- Bhatar Location in West Bengal, India Bhatar Bhatar (India)
- Coordinates: 23°25′11.0″N 87°55′00.0″E﻿ / ﻿23.419722°N 87.916667°E
- Country: India
- State: West Bengal
- District: Purba Bardhaman

Population (2011)
- • Total: 3,383

Languages
- • Official: Bengali, English
- Time zone: UTC+5:30 (IST)
- PIN: 713125 (Bhatar)
- Telephone/STD code: 0342
- Lok Sabha constituency: Bardhaman-Durgapur
- Vidhan Sabha constituency: Bhatar
- Website: purbabardhaman.gov.in

= Bhatar =

Bhatar is a village in Bhatar CD block in Bardhaman Sadar North subdivision of Purba Bardhaman district in the state of West Bengal, India.

==Geography==

===Police station===
Bhatar police station has jurisdiction over Bhatar CD Blocks. The area covered is 163.44 km^{2}.

===CD block HQ===
The headquarters of Bhatar CD block are located at Bhatar.

===Urbanisation===
73.58% of the population of Bardhaman Sadar North subdivision live in the rural areas.
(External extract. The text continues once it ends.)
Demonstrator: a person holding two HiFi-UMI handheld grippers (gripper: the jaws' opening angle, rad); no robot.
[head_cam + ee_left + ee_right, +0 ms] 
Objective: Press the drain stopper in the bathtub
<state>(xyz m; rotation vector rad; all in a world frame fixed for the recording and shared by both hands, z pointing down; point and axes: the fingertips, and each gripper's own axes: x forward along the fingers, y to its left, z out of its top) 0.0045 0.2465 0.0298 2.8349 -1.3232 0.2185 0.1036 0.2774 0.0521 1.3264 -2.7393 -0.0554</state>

Only 26.42% of the population live in the urban areas, and that is the highest proportion of urban population amongst the four subdivisions in Purba Bardhaman district. The map alongside presents some of the notable locations in the subdivision. All places marked in the map are linked in the larger full screen map.

==Demographics==
As per the 2011 Census of India Bhatar had a total population of 3.383, of which 1,702 (50%) were males and 1,681 (50%) were females. The Population below 6 years was 355. The total number of literates in Bhatar was 2,164 (71.47% of the population over 6 years).

==Transport==
The Bardhaman-Katwa line after conversion from narrow gauge to electrified broad gauge was opened to the public on 12 January 2018. Bhatar railway station is situated at Bhatar.

==Education==
Dasarathi Hazra Memorial College was established in 2013 at Bhatar and is affiliated to the University of Burdwan. It offers honours courses in Bengali, Sanskrit, history, English, philosophy and education.

==Healthcare==
Bhatar Rural Hospital at Bhatar (with 60 beds) is the main medical facility in Bhatar CD block. There are primary health centres at Balgona (with 2 beds), Bijipur, PO Basuda (with 6 beds), Bonpass (with 10 beds), Erruar, PO Aruarar (with 10 beds), Nasigram (with 6 beds) and Sahebganj (with 4 beds).